Response: The Registrant acknowledges the Staff’s comment. The Registrant has provided updated disclosure with Amendment No. 4. The Registrant has filed with Amendment No. 4 all exhibits that are currently available. The Registrant intends to file all remaining exhibits sufficiently in advance of effectiveness of the Registration Statement to provide the Staff time to review these exhibits and to enable the Registrant to respond to any additional comments the Staff may have as a result of the inclusion of these exhibits.
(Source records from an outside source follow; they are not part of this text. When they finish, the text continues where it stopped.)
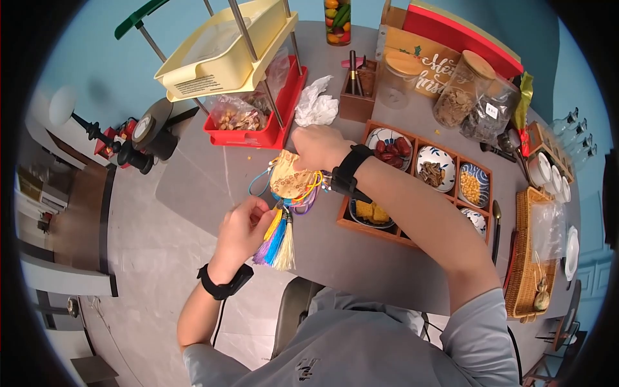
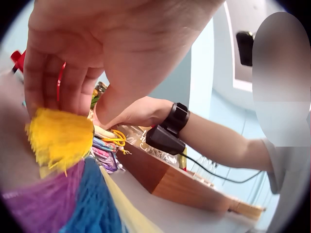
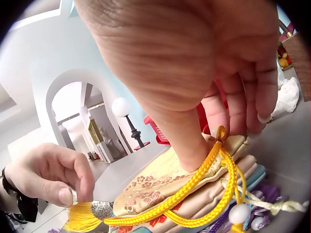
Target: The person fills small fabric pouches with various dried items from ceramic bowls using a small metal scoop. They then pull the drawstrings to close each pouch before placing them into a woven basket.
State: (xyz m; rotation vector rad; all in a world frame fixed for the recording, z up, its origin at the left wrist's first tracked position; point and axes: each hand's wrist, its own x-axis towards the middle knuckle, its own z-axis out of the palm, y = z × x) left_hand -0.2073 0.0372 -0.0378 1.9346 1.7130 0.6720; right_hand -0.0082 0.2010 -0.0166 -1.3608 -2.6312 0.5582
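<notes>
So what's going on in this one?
A person's right hand holds a stack of patterned pouches, while the left hand pinches a yellow tassel at their edge. A blue tassel and a purple tassel show beside it. A wooden tray sits on the table to the right.

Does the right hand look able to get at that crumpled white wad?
Probably yes: the right hand is close to the crumpled white wad, and nothing visible stands between them, though it would likely have to release the yellow pouch first.
</notes>
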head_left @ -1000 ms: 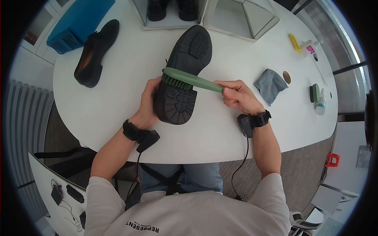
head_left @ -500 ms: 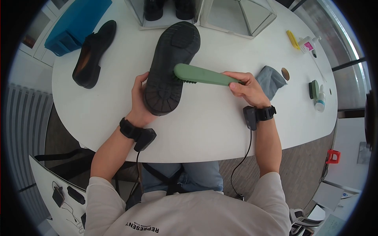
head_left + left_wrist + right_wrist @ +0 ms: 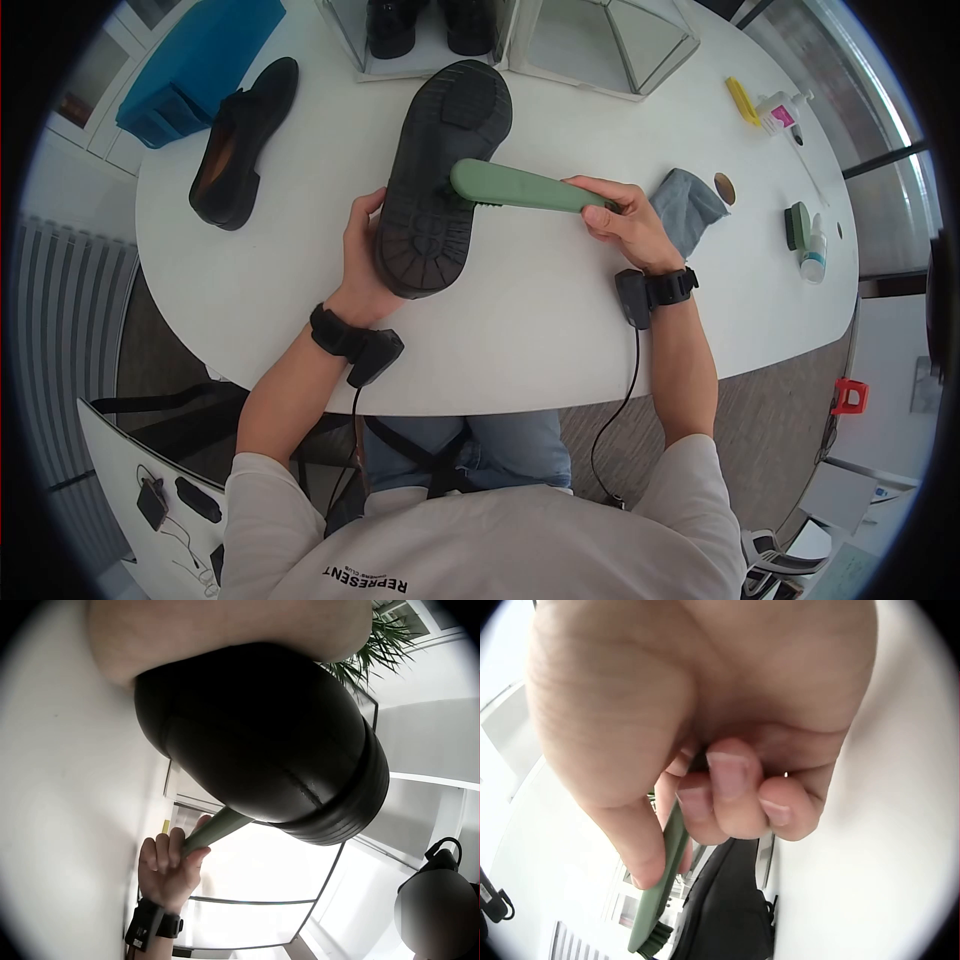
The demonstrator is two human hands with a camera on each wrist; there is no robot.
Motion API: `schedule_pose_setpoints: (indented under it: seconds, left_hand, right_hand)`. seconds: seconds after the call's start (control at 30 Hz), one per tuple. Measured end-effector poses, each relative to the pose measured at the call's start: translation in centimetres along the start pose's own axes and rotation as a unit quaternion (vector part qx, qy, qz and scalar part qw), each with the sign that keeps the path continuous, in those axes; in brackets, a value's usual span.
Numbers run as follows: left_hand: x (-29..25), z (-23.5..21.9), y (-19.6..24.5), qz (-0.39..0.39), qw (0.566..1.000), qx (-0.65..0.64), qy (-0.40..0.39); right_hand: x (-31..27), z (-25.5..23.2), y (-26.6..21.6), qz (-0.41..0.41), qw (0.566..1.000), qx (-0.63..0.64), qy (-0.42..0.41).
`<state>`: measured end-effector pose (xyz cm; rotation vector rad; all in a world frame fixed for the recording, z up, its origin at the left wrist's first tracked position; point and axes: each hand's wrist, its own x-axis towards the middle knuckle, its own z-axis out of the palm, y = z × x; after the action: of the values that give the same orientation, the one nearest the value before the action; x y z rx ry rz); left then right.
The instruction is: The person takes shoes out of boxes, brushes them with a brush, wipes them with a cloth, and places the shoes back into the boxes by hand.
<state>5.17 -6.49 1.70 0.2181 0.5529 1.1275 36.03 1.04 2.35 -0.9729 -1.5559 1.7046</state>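
A black shoe (image 3: 445,135) is held sole up over the table by my left hand (image 3: 362,260), which grips it at the heel end from the left; most of the fingers are hidden behind it. The smooth black heel (image 3: 255,742) fills the left wrist view. My right hand (image 3: 630,228) holds a green brush (image 3: 525,188) by its handle, thumb on one side and fingers curled round the other. The brush head overlaps the middle of the sole, its dark bristles (image 3: 657,940) turned toward the shoe. A second black shoe (image 3: 245,145) lies at the left.
At the back stand white boxes (image 3: 600,45), one holding black footwear (image 3: 390,28). A blue case (image 3: 200,70) lies at far left. To the right are a grey cloth (image 3: 685,212), a smaller green brush (image 3: 796,227), white bottles (image 3: 813,262) and a yellow object (image 3: 742,100).
The right hand has moved a little right and the brush has rolled, its green back now facing up. The shoe has tilted and shifted slightly left with the left hand.
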Motion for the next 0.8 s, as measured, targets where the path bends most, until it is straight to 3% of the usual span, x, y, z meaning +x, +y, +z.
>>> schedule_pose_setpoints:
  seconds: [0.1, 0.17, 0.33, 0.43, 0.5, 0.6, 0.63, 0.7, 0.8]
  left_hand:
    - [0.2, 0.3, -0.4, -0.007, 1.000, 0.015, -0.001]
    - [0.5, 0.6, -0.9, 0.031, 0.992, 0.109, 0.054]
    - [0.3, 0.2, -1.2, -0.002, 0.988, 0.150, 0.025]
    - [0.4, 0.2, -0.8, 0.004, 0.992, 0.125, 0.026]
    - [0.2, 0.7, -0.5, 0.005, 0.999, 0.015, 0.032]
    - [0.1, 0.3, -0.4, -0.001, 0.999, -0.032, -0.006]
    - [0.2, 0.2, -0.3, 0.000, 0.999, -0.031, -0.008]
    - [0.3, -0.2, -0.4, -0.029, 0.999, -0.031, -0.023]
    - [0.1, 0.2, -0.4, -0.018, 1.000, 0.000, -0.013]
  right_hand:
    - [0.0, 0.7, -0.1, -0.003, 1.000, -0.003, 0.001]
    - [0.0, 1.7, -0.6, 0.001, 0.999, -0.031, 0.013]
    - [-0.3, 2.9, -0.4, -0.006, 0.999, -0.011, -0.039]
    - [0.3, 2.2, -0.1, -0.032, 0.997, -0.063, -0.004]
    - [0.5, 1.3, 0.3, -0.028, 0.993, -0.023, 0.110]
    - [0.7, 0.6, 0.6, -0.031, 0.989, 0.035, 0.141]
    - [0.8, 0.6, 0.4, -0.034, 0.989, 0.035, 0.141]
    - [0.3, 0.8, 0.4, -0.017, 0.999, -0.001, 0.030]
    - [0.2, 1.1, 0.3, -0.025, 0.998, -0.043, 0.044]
The Registrant advises the Staff that Amendment No. 4 currently includes all artwork and graphics that the Registrant intends to include in the prospectus.
Prospectus Cover Page
2. Please remove any identification of “joint book-running managers,” “senior comanagers,” or “co-managers” on the cover page.
Response: The Registrant has revised its disclosure as requested. Please see the front cover page and back cover page of Amendment No. 4.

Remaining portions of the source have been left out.